Can I keep him talking? Can I stall until Auvok gets here? If Auvok gets here? I know he’ll come. I know he’ll try.

  No. Scratch that. If there’s one thing I know about a named Virixian warrior, it’s that they don’t try. They succeed.

  “It’s foam?” I say, turning into a regular chatterbox.

  “Yes, expanding foam. Your feet are cemented in place, so don’t waste your time trying. The foam is dense.”

  “Then I’ll sink,” I say.

  “You won’t,” he says. “Not at first. I adjusted the catalyst agent to your weight and relative buoyancy. You’ll sink just up to the chin. Your ugly little head will bob on the surface.”

  “Please, Tinio, I’m sorry,” I say. I hate to beg, hate the whiny sound of my voice. But I have to stall. I have to have faith in Auvok. He’ll come, but I have to try to give him the time.

  “It’s too late for that,” he says.

  “Your guy on Mutza’s World, he was screwing you, he was paying you one P.C. but getting fifteen P.C. per dose.”

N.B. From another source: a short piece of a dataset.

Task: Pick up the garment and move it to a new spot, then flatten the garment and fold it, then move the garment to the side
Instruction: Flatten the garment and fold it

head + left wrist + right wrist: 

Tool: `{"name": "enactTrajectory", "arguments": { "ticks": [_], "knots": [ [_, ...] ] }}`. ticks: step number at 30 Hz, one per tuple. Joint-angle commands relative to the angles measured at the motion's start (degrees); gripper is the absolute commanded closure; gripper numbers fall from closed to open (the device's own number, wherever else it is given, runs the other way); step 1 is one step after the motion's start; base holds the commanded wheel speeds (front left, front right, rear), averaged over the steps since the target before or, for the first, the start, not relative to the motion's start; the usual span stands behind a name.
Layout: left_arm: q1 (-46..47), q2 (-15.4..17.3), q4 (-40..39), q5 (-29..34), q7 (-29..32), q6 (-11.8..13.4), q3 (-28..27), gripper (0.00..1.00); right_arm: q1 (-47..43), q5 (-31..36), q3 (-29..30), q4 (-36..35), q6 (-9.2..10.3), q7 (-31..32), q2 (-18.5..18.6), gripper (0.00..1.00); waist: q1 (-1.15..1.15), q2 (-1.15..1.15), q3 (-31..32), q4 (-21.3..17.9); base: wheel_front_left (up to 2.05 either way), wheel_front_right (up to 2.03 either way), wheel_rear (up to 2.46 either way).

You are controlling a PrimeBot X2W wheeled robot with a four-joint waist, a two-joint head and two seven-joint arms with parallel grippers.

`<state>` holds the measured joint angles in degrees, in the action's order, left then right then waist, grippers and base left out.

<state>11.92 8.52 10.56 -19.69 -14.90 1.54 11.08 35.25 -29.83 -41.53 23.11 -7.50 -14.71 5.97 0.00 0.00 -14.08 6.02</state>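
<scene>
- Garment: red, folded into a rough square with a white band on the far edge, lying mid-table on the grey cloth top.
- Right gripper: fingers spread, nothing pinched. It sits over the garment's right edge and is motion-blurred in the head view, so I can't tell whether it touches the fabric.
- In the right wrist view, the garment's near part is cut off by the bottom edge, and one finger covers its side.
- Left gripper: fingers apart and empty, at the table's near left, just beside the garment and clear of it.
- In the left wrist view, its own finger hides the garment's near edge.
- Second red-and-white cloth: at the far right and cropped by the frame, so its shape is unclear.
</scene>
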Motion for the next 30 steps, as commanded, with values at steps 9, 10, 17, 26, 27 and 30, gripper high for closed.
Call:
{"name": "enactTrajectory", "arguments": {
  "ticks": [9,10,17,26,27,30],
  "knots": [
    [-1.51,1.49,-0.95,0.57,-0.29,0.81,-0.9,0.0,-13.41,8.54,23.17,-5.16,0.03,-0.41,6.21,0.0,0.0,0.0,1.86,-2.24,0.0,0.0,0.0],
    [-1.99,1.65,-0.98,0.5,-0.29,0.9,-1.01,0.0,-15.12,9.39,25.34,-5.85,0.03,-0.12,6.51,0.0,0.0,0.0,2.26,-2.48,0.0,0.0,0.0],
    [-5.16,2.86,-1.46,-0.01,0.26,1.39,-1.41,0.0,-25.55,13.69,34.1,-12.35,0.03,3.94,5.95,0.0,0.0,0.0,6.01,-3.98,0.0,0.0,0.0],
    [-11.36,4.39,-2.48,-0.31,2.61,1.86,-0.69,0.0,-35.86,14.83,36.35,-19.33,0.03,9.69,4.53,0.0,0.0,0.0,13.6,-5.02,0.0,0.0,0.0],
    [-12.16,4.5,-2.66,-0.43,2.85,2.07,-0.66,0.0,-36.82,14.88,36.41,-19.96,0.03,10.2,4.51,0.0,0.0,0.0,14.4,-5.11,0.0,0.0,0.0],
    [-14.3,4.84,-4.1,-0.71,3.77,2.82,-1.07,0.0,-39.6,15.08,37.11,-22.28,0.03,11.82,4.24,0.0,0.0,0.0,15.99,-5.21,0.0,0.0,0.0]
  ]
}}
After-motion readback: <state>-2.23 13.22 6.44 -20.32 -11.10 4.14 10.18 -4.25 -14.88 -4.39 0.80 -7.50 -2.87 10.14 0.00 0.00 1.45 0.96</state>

  “I’m well aware of that,” he says, “and do not presume to tell me how to run my business. Now. The foam. It will slowly absorb the water, lowering your ugly little head one millimeter at a time. First your lying, treacherous mouth. Then your sneaky nose. Then those two-faced eyes. All the way until you sink to the bottom. They say it’s bottomless, an old crater that was—”

  “Tinio, I can make it up to you,” I say. “I know a guy on New Europa, listen. Tinio? Tinio?” The buckets slide on the deck as I slide backwards into Tinio’s prodigious belly. “Tinio?”

  I turn my head, but I already know what I’m going to see. A little pink crystalline shard sticking out of his neck.

  “Auvok!” I scream. I look all around and can’t see him. Damn, he’s a sharp motherfucking shooter if there ever was one.

  Tinio’s dying body twitches underneath me, his jerky movements causing my gorge to rise. I try to stand up, but I can’t get my footing, can’t grab anything.